Katelyn, of Mirehouse in Whitehaven, went on the transplant waiting list immediately, but as three months have passed without an organ, her worried family have launched an appeal to encourage more people to sign up to the organ donor register.

Mr Lamb admitted that they are acutely aware that for Katelyn to live, another child or young person elsewhere will have died.

“When we were told that Katelyn needed a transplant, we were sat in the hospital trying to take it all in,” he recalled.

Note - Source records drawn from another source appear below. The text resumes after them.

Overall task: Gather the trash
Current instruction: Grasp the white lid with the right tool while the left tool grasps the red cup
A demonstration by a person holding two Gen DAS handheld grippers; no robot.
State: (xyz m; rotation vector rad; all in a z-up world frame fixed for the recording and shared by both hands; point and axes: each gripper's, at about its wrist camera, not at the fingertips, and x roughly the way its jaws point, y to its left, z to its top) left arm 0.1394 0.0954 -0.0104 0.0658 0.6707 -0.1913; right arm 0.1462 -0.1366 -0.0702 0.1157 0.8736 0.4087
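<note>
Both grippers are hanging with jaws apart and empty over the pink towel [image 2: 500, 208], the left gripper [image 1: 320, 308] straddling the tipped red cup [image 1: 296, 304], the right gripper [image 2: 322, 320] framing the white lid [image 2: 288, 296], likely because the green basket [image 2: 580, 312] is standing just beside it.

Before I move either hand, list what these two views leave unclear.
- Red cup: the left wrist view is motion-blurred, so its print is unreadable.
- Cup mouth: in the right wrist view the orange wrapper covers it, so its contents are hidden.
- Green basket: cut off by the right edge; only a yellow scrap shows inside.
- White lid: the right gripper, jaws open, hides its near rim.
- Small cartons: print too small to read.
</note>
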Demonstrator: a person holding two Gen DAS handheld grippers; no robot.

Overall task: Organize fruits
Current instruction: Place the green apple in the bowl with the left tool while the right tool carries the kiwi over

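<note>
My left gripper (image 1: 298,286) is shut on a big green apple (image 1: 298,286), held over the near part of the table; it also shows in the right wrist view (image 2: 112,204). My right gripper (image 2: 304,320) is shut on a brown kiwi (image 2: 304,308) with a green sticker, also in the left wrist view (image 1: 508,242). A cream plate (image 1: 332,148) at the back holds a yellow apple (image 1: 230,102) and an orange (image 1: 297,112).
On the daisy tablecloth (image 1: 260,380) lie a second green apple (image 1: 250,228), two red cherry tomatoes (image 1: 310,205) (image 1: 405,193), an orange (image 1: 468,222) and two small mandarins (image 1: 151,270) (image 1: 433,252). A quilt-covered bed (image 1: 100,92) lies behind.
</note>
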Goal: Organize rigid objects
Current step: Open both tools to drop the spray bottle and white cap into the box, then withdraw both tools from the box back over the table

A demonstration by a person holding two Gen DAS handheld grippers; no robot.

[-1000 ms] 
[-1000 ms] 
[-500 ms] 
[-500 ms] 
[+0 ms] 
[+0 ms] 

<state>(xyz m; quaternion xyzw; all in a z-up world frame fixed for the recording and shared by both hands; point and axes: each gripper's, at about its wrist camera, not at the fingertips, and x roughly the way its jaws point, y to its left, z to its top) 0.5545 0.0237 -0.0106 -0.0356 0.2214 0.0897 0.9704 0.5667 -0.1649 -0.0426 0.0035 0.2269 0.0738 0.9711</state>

“We were discussing it, and we realised that a family somewhere in the UK or possibly Europe is going to have to go through a tragic time. It is a nightmare scenario, knowing another family would have to go through real tragedy for Katelyn to live.”

Mr Lamb added: “We don’t want that to have to happen.”

Despite their sorrow and guilt, Katelyn’s transplant co-ordinator has helped the family re-examine the issue.

Mr Lamb said: “She reminded us that it is a sad and unfortunate fact of life that, irrespective of whether Katelyn needed a transplant or not, people do die. We are not waiting for a child to die, but the bottom line is if a young person does die, we need someone to take that decision.”

“It would be a horrible scenario,” he continued, “but this is a courageous decision that needs to be taken.”

The grandfather accepted that for some people there are very personal reasons why they will not donate organs, but he is pleading with the rest of the population to sign the register and to discuss their wishes with others.

“Katelyn is a little pale and gets lethargic quite easily, but to look at her you wouldn’t think she was someone who was a matter of months away from running out of time,” he said.

The News & Star’s sister paper, The Cumberland News, has been running its own organ donation campaign since May 2012. Promise Life aims to raise awareness of the issue, as well as encouraging more people to sign the organ donor register.